Aim of the exercise: In the entries that follow, the first line to write out is the one containing "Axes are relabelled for", and the last is the one containing "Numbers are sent". Reproduce that stretch exactly, with nothing before or after it.
══ Input records ══
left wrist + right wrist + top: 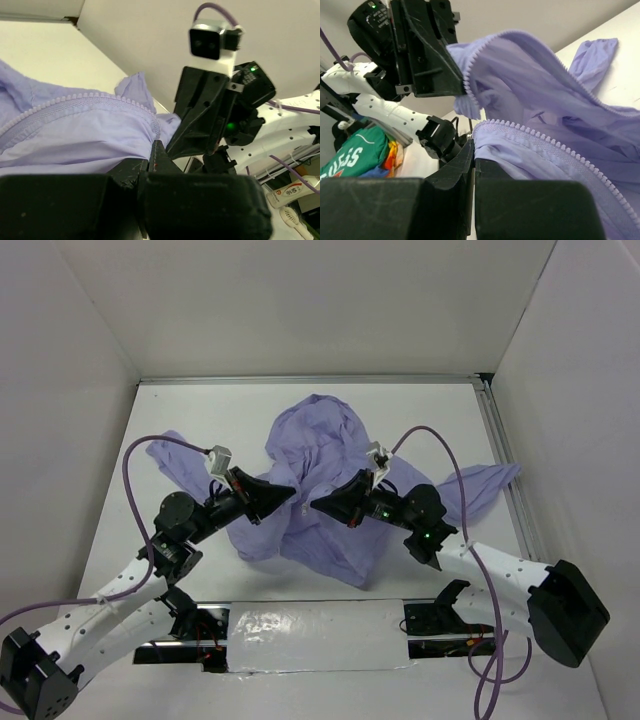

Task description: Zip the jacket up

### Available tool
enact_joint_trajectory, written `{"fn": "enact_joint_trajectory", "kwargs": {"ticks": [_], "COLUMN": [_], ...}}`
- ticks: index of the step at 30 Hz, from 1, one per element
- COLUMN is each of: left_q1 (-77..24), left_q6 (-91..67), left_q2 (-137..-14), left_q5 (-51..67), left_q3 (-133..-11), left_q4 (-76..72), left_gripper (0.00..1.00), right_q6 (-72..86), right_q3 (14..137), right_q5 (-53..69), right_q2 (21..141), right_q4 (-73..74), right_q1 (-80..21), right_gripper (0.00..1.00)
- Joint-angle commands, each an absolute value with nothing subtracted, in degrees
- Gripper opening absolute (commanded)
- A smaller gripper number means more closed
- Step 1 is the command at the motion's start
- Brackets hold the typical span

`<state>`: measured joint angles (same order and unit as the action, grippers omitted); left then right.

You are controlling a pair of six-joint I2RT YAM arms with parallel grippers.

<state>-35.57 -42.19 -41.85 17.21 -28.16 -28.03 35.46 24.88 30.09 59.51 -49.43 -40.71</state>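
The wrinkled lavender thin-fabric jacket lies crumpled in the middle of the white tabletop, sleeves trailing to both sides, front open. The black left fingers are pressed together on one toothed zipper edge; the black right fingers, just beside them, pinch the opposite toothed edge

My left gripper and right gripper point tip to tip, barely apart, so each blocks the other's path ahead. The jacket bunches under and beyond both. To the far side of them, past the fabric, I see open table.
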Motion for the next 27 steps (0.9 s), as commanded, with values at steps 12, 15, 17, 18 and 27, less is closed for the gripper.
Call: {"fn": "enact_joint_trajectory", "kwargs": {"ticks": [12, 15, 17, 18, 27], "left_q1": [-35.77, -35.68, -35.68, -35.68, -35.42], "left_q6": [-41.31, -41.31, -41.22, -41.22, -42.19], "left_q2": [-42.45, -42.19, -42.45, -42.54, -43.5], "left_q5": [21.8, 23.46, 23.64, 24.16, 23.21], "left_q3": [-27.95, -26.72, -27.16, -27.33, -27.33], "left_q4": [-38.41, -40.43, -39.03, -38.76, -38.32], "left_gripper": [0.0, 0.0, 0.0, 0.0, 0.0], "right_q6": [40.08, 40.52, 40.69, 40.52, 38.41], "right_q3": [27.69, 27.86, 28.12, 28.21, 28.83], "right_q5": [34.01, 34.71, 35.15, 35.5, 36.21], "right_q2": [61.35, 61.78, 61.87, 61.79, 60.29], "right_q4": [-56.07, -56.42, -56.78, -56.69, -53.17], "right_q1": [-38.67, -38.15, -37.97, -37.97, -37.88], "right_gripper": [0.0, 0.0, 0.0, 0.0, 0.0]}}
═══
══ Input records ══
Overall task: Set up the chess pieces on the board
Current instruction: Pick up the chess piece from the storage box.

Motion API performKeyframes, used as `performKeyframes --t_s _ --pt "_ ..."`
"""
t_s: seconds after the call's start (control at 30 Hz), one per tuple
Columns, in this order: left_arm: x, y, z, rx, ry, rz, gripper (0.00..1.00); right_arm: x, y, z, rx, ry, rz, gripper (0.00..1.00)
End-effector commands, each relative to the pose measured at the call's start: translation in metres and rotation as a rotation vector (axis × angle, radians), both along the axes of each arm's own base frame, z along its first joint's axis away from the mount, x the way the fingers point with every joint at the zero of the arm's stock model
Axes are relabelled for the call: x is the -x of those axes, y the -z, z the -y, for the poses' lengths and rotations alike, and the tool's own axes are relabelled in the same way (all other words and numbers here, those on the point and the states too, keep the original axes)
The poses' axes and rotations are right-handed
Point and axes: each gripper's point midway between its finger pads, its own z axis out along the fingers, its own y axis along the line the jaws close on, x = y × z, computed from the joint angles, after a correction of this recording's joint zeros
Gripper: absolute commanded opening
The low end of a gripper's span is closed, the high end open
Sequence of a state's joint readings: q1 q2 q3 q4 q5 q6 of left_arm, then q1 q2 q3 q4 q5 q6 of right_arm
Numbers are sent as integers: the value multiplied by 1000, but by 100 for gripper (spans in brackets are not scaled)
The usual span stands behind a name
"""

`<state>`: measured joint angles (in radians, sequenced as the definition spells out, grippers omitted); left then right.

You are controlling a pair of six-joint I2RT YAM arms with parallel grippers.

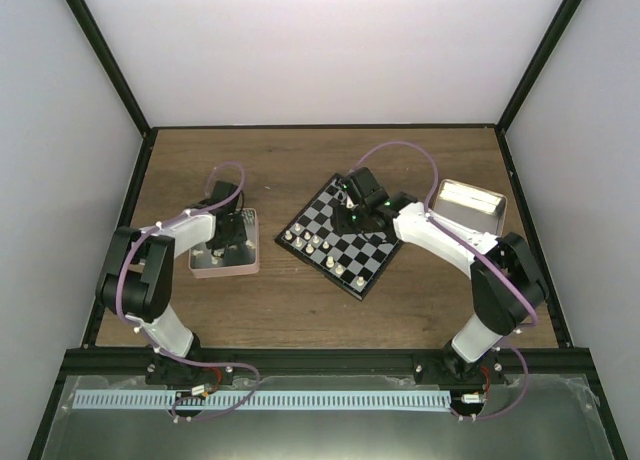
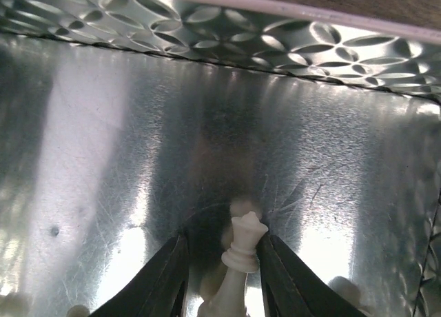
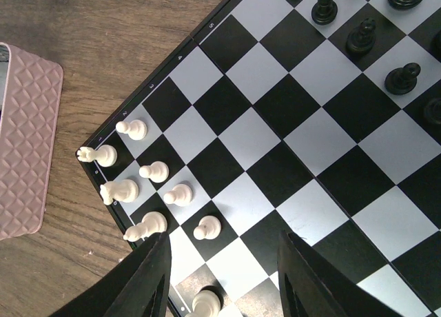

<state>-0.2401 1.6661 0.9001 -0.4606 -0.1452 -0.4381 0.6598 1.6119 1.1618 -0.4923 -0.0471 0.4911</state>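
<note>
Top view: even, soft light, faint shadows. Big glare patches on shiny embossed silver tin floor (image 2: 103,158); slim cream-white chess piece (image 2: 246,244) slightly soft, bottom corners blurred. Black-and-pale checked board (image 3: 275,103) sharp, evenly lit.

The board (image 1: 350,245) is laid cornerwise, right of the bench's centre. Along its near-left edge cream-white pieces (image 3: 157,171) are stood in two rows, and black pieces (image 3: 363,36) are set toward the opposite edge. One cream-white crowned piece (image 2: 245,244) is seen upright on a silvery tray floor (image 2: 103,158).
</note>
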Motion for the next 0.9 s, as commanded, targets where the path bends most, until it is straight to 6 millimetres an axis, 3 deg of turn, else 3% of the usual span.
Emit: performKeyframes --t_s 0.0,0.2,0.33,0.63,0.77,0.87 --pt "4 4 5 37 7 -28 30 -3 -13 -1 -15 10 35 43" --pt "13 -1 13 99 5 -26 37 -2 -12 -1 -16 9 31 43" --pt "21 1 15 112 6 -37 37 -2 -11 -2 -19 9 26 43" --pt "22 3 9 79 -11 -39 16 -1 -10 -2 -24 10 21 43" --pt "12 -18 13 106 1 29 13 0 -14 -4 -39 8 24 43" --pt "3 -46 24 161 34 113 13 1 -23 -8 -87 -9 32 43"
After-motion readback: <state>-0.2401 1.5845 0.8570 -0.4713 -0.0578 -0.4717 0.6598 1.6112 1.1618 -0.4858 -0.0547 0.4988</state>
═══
Your response:
Axes are relabelled for the call: x is the -x of those axes, y the -z, z the -y, for the poses' lengths and rotations alike, and the tool's own axes are relabelled in the same way (all other words and numbers here, those on the point and the states too, keep the original axes)
The poses' axes and rotations are right-handed
Point and axes: each gripper's point midway between its finger pads, its own z axis out along the fingers, its own y axis along the line the jaws close on, x = y × z, computed from the joint angles, after a correction of this recording's joint zeros
Gripper: absolute commanded opening
The low end of a gripper's span is closed, the high end open
Sequence of a state's joint readings: q1 q2 q3 q4 q5 q6 of left_arm, then q1 q2 q3 q4 q5 q6 of right_arm
Numbers are sent as integers: the value multiplied by 1000, but by 100 for gripper (spans in brackets are not scaled)

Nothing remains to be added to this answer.